WORK INSTRUCTION
Every line in the data below from the one containing "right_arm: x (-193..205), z" down to the one containing "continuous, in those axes", both included, must be retyped exactly; no other line is to appear.

AVAILABLE RECORDS
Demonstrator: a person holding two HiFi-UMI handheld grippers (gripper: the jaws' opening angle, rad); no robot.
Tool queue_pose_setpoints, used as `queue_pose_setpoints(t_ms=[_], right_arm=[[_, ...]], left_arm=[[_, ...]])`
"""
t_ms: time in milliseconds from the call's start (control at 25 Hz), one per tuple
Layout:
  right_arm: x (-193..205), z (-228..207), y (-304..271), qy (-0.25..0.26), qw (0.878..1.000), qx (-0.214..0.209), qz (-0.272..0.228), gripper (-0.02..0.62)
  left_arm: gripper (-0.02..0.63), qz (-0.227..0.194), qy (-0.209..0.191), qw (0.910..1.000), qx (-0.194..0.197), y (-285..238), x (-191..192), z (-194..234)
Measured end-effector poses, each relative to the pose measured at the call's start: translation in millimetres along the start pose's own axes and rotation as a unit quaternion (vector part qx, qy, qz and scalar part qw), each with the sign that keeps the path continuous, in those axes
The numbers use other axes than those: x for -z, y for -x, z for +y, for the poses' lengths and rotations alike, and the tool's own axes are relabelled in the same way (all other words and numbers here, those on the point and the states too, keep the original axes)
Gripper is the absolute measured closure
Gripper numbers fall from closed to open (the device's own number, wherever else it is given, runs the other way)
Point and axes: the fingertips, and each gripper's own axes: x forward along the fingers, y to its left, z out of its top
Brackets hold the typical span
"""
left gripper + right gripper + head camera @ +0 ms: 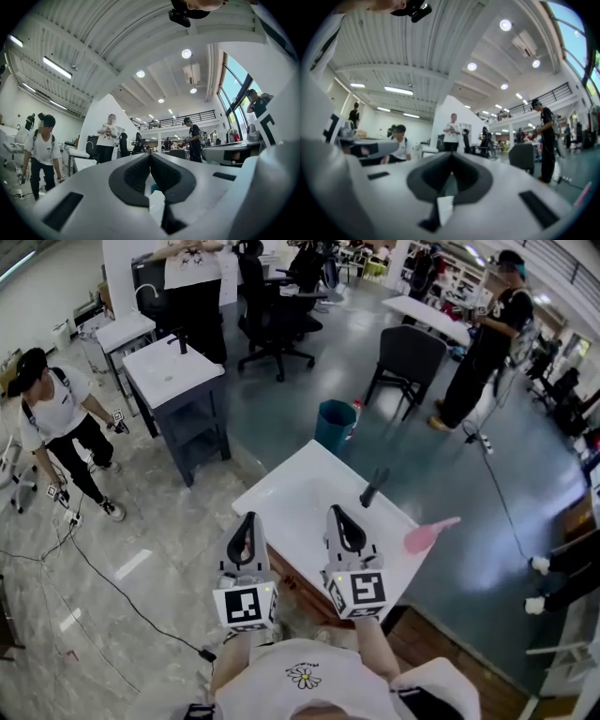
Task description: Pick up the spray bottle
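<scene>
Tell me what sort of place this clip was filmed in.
Probably a large open lab or test hall: a white sink unit stands free on the floor, an office chair sits behind it, and another person carries marker-tagged grippers.

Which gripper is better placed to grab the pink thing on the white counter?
Right. The right gripper sits nearer the pink thing, which lies at the right edge of the white counter; the left gripper is farther off. Both are shut, so it would need opening first.
</scene>
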Motion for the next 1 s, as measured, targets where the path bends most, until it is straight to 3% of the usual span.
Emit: queue_pose_setpoints(t_ms=[200,360,480,760,880,1000], right_arm=[[-17,-51,49,0.02,0.997,0.071,-0.013,0.565],[-22,-103,102,0.025,0.988,0.151,-0.006,0.566],[-21,-136,145,0.027,0.974,0.223,-0.002,0.566],[-17,-190,241,0.033,0.937,0.348,0.004,0.566],[-15,-201,278,0.028,0.92,0.391,0.011,0.565],[-17,-213,307,0.025,0.908,0.419,0.014,0.566]], left_arm=[[0.586,-0.008,0.004,0.9969,0.078,-22,-5,-68],[0.586,-0.006,0.012,0.9879,0.154,-35,-10,-136],[0.586,-0.006,0.024,0.9757,0.218,-41,-9,-183],[0.586,0.003,0.045,0.9446,0.325,-37,1,-283],[0.586,0.007,0.053,0.9315,0.36,-30,0,-315],[0.586,0.011,0.06,0.9238,0.378,-25,-3,-344]])
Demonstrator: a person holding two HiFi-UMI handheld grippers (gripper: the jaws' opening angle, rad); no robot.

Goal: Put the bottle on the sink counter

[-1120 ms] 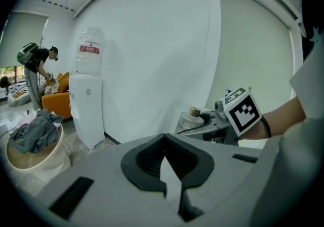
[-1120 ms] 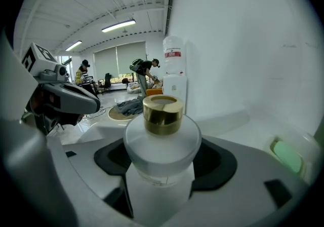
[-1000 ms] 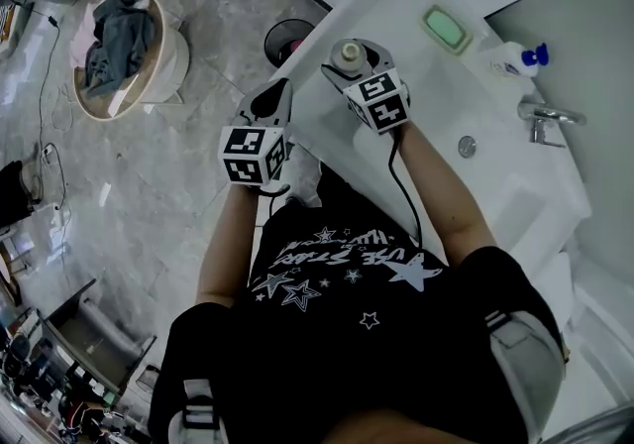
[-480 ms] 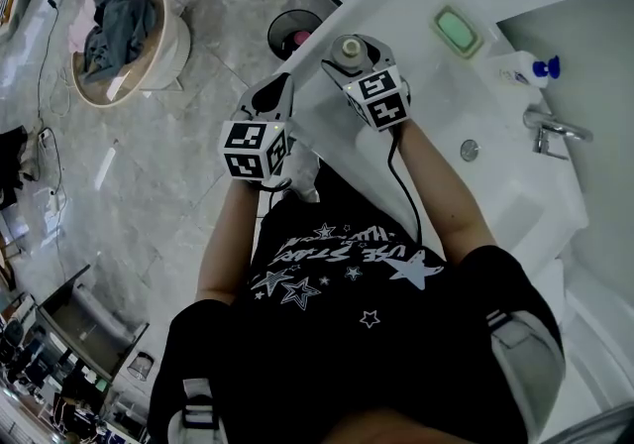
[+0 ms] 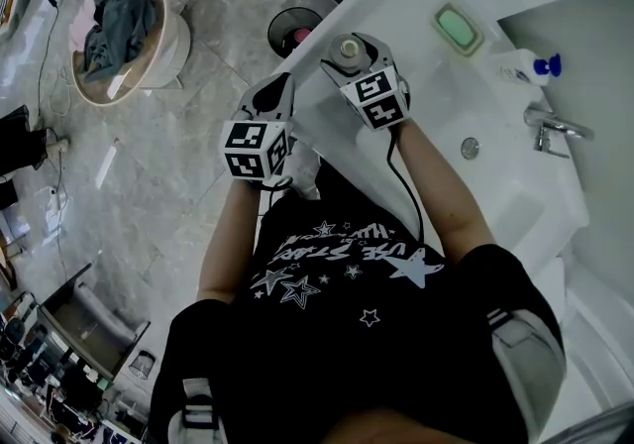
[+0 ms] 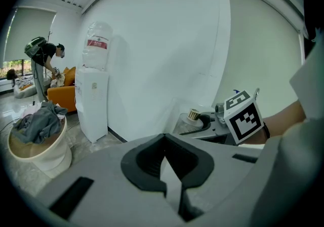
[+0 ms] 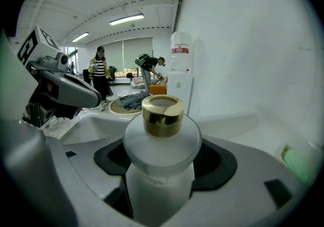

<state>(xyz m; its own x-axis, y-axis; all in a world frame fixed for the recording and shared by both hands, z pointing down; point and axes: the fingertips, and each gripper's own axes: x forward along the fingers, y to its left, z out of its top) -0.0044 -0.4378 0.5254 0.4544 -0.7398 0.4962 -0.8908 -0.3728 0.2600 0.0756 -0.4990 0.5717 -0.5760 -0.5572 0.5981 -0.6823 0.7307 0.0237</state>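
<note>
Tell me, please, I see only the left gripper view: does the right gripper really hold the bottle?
Observer: Yes. In the right gripper view the right gripper has its fingers shut on the white bottle, under its shoulder.
Operator: What lies beyond it on the counter?
Observer: The head view shows a green soap dish on the sink counter, beyond the bottle and apart from it.
Operator: And what is near the tap?
Observer: A small blue-capped bottle lies close to the faucet.
</note>
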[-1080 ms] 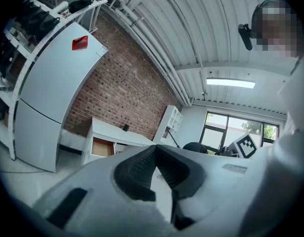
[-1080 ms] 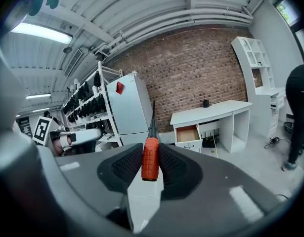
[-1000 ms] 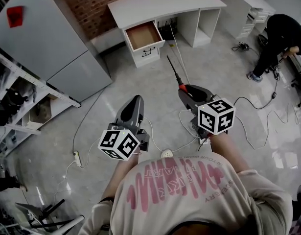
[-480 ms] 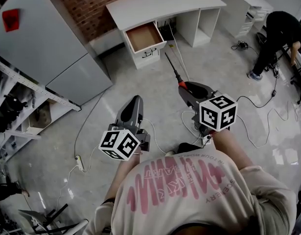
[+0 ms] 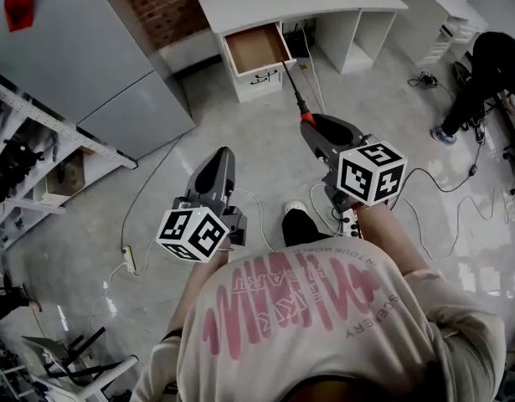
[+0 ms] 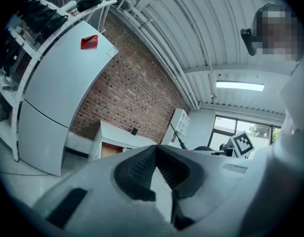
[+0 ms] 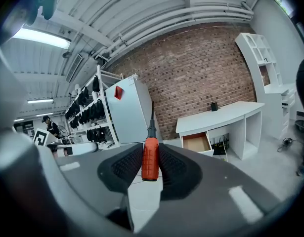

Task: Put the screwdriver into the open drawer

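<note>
Right gripper view: fingers (image 7: 126, 166) clamp screwdriver (image 7: 150, 158).

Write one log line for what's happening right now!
right tool: shut on screwdriver | left tool: shut, empty | drawer: open, across the floor | step: screwdriver not yet in drawer

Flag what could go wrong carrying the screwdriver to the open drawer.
The right gripper pinches the screwdriver only by its handle, shaft sticking far forward: it could pivot, or strike the drawer front. Cables trail across the floor underfoot: a trip risk.
</note>
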The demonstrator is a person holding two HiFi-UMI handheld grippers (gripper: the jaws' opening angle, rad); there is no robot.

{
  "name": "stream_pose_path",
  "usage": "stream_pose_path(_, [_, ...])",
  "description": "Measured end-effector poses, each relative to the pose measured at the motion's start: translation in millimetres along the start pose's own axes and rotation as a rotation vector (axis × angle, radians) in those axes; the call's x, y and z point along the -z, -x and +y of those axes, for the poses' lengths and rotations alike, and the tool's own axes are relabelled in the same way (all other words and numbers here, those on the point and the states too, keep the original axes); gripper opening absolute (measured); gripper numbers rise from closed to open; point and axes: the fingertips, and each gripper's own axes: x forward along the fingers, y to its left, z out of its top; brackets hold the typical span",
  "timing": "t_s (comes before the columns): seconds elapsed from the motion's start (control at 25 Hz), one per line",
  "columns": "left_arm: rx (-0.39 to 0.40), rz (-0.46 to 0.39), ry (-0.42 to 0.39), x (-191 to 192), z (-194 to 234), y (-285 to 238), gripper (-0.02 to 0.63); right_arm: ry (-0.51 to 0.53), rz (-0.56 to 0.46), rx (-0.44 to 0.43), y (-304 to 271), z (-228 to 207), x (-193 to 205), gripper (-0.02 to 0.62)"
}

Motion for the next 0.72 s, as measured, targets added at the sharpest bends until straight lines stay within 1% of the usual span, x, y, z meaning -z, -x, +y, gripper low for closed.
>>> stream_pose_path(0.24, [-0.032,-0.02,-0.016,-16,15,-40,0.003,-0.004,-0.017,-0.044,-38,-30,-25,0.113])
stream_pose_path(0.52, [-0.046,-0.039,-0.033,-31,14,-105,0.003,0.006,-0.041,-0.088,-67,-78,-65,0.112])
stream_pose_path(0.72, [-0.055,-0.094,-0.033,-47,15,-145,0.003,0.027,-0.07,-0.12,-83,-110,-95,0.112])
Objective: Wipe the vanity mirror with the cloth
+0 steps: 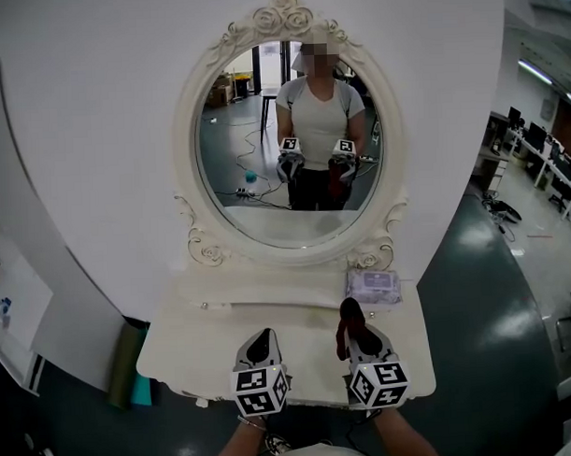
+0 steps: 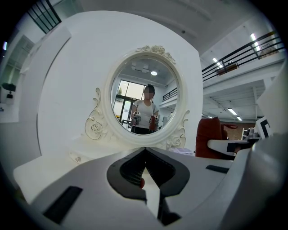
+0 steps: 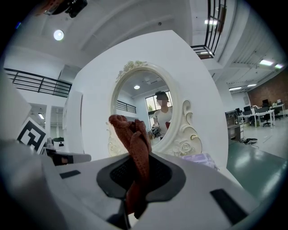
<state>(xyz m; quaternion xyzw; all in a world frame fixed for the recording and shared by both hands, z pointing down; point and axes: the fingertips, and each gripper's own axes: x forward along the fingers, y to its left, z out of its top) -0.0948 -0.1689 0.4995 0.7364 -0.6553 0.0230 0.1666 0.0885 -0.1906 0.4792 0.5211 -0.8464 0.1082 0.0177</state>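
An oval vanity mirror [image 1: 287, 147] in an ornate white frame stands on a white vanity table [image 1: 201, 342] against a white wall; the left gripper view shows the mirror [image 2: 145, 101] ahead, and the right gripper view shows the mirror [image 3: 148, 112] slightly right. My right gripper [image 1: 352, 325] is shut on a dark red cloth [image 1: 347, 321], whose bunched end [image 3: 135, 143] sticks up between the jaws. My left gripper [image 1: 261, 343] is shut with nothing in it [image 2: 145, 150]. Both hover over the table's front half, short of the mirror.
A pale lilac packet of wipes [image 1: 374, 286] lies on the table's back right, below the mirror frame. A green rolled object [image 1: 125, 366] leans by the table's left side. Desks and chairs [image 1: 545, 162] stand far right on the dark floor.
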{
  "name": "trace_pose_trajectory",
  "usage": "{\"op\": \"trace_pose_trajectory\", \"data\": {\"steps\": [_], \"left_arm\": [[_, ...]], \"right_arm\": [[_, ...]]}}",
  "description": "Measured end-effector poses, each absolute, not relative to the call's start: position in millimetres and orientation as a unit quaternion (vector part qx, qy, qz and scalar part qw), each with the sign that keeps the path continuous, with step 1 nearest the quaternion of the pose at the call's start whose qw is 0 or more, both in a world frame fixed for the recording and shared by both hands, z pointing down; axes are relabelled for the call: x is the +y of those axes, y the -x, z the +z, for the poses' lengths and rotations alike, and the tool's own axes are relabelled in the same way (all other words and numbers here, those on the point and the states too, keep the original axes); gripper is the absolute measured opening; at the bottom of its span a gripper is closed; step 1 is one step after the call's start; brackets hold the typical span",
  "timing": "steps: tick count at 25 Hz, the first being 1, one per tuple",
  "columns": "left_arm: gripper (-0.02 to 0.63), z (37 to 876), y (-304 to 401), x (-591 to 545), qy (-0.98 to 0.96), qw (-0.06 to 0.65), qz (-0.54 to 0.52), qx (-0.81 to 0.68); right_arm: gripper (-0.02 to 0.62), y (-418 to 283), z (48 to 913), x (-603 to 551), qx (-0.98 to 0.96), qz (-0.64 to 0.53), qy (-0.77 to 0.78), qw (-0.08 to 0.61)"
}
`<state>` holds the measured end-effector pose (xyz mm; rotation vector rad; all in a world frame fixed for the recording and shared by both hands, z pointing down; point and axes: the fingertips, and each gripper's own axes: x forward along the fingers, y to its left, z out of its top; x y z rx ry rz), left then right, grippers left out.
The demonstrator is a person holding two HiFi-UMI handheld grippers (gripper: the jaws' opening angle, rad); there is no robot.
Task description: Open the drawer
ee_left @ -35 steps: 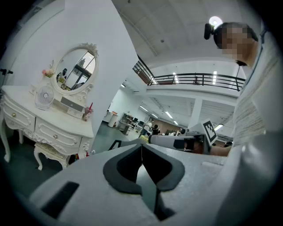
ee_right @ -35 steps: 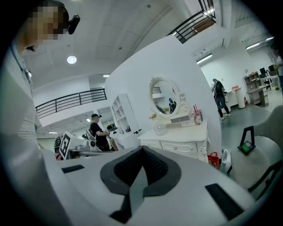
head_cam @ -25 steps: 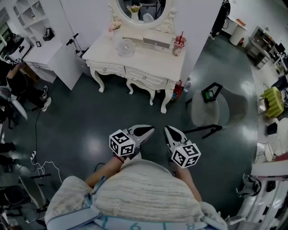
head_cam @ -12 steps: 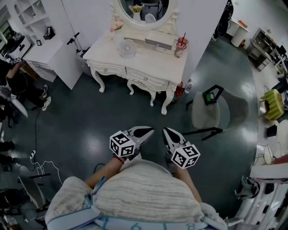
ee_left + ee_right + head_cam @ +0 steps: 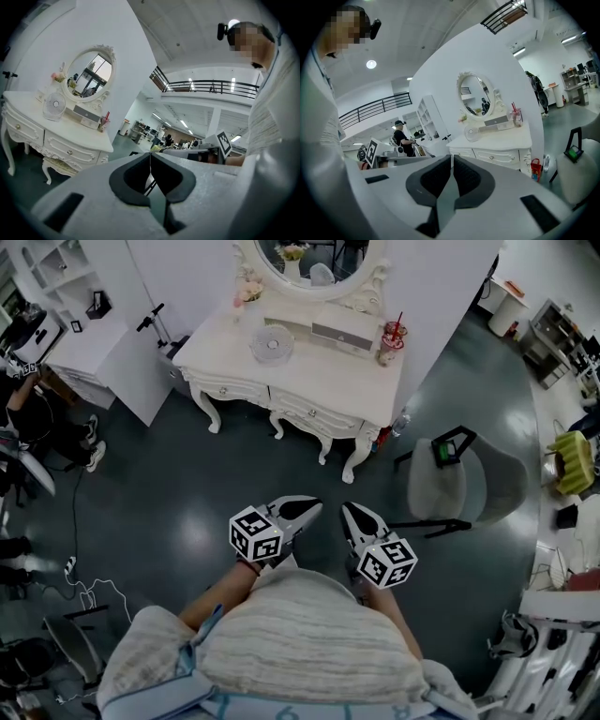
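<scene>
The drawer (image 5: 334, 418) sits in the front of the white counter (image 5: 309, 367), which stands against the wall ahead of the person, across an open stretch of dark floor (image 5: 187, 493). A second drawer (image 5: 234, 392) lies beside it, further left in the head view; the task does not say which is meant.

Both hand-held grippers are close to the person's body, well apart from the counter and touching nothing. The left hand-held gripper (image 5: 307, 511) has its jaws pressed together with nothing between them. The right hand-held gripper (image 5: 352, 515) is likewise closed and empty. Their tips point forward toward the counter, side by side.

The drawer lies almost straight ahead of the gap between the two, so neither is clearly nearer. The second drawer lies off to the left, on the left hand-held gripper's side. The drawer fronts run along the counter's front edge, slanting from upper left to lower right in the head view, and the drawer carries a small knob (image 5: 313, 414) at its middle.

The coming move probably calls for closing the distance first, then spreading one pair of jaws around a knob and pulling back squarely away from that slanted front.
</scene>
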<state>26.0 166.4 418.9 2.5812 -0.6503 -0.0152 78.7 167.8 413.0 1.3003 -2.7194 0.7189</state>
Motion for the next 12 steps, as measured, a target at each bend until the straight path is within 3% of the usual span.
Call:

EXERCISE RESPONSE
  right_arm: x (-193..205), z (-228..207), y (-304..271), qy (-0.25..0.26), qw (0.878..1.000), qx (-0.214..0.209), qz (-0.272..0.228), gripper (-0.02..0.62)
  left_arm: gripper (-0.02..0.63), qz (-0.227..0.194), qy (-0.209..0.191), qw (0.910..1.000), qx (-0.194..0.197), y (-285..238), x (-191..192), z (-194..234)
Measured end-effector poses, each relative to the pose measured at the call's start: translation in millimetres along the start pose's own axes and rotation as a unit quaternion (vector part qx, qy, qz and scalar part qw), each with the sign that keeps the path continuous, in those axes

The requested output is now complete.